From: Hugh Sasse Staff Elec Eng
Subject: Re: RFE: configure -> dependency list on exit.
Date: Wed, 23 Feb 2005 01:24:06 +0000 (WET)

On Tue, 22 Feb 2005, Paul Eggert wrote:

Hugh Sasse Staff Elec Eng <address@hidden> writes:

As to my providing patches for this: well, if I was familiar with
the internals, then it would be practical for me to do that.

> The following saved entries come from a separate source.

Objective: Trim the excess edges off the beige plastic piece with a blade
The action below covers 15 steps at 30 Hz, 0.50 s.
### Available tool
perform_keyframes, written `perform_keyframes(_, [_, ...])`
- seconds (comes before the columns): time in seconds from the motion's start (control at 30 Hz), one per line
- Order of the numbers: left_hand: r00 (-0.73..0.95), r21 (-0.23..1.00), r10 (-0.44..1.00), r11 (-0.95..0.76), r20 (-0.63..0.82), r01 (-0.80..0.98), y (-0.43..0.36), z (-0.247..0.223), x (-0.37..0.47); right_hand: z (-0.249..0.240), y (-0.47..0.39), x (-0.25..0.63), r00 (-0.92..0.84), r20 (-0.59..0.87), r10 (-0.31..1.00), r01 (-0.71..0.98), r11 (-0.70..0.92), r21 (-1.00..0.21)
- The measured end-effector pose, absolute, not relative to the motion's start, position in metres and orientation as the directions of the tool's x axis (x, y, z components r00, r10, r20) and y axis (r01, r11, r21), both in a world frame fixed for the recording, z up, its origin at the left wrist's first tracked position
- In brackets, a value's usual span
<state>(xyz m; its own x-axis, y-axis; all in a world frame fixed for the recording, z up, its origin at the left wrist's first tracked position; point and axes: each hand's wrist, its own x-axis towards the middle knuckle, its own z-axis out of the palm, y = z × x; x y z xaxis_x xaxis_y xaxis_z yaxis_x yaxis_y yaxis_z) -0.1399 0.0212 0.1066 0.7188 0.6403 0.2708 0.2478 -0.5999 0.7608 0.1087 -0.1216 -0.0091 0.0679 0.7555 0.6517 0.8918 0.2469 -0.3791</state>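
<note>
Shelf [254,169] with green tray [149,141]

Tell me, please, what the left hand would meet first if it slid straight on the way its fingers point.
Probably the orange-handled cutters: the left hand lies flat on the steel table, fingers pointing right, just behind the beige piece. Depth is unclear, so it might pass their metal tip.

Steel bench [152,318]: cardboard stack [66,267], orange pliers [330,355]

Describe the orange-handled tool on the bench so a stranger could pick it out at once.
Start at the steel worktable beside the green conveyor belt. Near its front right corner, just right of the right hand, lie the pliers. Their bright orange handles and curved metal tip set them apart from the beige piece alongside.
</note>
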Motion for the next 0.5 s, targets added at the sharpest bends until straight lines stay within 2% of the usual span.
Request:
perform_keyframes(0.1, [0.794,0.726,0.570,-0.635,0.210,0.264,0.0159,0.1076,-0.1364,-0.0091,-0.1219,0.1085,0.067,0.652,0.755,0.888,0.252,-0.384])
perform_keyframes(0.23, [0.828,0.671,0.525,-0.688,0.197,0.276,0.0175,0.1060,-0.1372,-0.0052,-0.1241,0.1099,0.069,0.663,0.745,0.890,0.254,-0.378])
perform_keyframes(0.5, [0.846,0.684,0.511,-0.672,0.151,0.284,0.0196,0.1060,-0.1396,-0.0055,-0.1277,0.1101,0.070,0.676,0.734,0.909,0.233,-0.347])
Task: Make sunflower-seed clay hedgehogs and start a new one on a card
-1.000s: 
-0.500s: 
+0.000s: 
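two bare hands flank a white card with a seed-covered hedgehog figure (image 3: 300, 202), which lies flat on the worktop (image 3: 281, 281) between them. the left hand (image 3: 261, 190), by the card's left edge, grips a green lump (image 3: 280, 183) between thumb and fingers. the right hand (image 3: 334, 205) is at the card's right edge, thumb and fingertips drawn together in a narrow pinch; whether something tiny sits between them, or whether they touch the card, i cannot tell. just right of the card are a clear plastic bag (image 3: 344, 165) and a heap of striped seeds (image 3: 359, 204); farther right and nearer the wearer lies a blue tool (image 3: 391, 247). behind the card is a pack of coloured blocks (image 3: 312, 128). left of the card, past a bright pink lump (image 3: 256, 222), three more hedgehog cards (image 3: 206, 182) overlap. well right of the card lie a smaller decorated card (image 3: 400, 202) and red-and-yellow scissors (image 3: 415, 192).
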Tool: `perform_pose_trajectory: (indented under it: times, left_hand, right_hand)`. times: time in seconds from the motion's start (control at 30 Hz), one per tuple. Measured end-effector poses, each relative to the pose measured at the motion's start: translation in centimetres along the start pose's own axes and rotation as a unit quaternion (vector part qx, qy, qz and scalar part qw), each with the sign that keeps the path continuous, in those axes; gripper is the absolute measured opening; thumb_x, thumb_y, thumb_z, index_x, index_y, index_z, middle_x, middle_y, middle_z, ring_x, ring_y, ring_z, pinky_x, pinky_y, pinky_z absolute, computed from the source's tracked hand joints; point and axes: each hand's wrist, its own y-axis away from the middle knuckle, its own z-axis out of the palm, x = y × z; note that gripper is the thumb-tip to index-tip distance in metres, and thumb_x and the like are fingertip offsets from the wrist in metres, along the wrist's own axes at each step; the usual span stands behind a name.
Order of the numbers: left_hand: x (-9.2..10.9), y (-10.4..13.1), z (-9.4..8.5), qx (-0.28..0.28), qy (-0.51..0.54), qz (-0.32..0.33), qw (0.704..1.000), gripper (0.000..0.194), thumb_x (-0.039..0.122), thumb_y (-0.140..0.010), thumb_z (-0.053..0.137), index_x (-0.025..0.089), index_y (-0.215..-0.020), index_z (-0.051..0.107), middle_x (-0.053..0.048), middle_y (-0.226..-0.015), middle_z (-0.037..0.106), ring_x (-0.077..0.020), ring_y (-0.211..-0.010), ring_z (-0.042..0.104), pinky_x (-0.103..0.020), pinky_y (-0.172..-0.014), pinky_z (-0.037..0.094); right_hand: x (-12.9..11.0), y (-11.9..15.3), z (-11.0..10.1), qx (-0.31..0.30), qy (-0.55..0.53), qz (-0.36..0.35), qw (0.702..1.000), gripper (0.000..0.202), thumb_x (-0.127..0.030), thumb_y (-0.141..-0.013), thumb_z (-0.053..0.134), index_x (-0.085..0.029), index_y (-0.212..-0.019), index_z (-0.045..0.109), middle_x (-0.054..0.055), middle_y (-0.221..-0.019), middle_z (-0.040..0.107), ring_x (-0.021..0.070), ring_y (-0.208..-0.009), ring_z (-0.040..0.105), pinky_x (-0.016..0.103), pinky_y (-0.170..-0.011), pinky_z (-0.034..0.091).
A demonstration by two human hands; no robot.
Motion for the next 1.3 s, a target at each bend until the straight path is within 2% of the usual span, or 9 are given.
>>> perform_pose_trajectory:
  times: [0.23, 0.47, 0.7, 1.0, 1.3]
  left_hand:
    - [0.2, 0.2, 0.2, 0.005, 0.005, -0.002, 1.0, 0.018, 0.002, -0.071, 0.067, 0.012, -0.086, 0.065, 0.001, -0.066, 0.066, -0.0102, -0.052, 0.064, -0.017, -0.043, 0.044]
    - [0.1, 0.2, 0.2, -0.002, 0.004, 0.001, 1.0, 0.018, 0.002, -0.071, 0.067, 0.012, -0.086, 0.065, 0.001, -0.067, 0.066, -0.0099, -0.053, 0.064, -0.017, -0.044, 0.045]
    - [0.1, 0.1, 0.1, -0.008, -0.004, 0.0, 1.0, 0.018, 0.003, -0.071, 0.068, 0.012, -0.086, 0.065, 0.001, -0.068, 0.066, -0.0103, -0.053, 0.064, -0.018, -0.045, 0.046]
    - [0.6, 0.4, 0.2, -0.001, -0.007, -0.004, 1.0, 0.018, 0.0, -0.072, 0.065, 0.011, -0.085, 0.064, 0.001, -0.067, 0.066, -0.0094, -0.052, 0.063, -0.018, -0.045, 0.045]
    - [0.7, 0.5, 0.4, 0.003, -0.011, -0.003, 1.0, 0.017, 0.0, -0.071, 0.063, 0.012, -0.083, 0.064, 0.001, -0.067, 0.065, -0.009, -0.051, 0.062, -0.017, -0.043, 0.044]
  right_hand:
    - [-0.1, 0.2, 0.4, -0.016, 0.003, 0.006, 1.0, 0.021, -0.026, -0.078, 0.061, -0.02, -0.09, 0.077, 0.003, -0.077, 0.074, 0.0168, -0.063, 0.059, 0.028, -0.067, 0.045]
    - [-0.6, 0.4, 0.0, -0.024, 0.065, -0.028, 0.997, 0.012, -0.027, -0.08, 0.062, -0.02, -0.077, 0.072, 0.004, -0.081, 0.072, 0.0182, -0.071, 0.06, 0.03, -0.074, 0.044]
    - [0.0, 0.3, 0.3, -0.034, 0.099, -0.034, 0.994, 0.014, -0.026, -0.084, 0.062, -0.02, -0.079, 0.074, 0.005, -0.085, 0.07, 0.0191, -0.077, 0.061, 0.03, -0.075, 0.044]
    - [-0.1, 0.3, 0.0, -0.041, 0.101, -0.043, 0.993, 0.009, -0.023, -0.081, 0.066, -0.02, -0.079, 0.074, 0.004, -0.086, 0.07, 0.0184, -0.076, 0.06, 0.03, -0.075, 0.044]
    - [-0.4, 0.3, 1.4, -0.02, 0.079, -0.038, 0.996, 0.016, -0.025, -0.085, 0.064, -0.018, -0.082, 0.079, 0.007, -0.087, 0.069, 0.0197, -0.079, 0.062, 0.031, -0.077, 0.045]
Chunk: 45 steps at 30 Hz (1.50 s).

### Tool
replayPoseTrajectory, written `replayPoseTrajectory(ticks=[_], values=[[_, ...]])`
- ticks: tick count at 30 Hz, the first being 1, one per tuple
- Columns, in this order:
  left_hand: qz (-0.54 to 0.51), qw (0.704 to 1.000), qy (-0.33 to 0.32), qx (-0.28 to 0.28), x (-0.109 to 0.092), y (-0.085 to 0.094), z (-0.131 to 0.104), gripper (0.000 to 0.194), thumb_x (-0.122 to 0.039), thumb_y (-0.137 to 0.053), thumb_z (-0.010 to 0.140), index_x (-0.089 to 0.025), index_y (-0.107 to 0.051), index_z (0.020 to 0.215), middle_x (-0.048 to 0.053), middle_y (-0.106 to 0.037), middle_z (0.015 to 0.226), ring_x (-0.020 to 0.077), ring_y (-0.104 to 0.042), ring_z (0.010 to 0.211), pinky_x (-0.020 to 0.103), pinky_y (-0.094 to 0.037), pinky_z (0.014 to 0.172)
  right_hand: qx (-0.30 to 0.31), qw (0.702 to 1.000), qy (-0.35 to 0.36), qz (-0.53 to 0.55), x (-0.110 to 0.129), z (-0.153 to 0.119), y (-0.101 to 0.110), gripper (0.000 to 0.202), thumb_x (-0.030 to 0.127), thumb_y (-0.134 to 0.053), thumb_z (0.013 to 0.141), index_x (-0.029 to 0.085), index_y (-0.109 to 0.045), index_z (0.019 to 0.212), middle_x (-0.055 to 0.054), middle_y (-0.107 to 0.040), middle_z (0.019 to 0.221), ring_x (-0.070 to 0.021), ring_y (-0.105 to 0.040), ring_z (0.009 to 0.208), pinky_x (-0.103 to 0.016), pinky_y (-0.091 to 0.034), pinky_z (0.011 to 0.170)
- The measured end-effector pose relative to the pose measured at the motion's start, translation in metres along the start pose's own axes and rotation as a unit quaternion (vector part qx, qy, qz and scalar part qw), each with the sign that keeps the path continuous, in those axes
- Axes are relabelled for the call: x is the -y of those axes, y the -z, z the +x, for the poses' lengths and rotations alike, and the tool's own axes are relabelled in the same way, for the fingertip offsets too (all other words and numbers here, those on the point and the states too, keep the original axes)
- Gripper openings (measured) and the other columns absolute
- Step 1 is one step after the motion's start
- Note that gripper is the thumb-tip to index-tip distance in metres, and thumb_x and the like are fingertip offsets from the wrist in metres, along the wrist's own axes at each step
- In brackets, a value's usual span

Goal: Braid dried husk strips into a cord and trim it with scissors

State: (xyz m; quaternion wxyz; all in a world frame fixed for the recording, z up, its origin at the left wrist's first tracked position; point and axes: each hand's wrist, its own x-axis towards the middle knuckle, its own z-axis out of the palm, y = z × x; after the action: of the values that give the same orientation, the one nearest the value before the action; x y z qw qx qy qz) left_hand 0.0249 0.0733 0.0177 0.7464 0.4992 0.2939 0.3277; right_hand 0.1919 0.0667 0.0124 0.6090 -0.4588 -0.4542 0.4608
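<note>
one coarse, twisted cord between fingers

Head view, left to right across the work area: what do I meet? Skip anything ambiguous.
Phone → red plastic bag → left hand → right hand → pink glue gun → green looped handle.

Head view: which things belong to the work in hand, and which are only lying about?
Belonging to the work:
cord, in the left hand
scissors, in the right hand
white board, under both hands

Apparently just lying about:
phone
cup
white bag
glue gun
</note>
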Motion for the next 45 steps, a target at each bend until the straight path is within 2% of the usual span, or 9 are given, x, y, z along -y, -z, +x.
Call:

Part of the problem here is that your proposal is almost diametrically
opposed to how Autoconf currently behaves.  Currently, Autoconf
doesn't care about names of packages: all it cares about is which
features are available, and which aren't, regardless of which package
supplies the features.

I'm not opposing that searching strategy, I'm trying to make the
output informative.

As I understand it, you are proposing that Autoconf generate a
component that can be used as part of a packaging strategy that is
based on package names and versions.  From Autoconf's point of view,

No.  I'm proposing that Autoconf tell me as much as possible when
things go wrong.  "Possible" includes knowledge that the authors of a
configuration have.  "As much" includes not dying prematurely,
using dependency information to avoid (a) useless subsequent tests
and (b) the possibility of useful subsequent tests.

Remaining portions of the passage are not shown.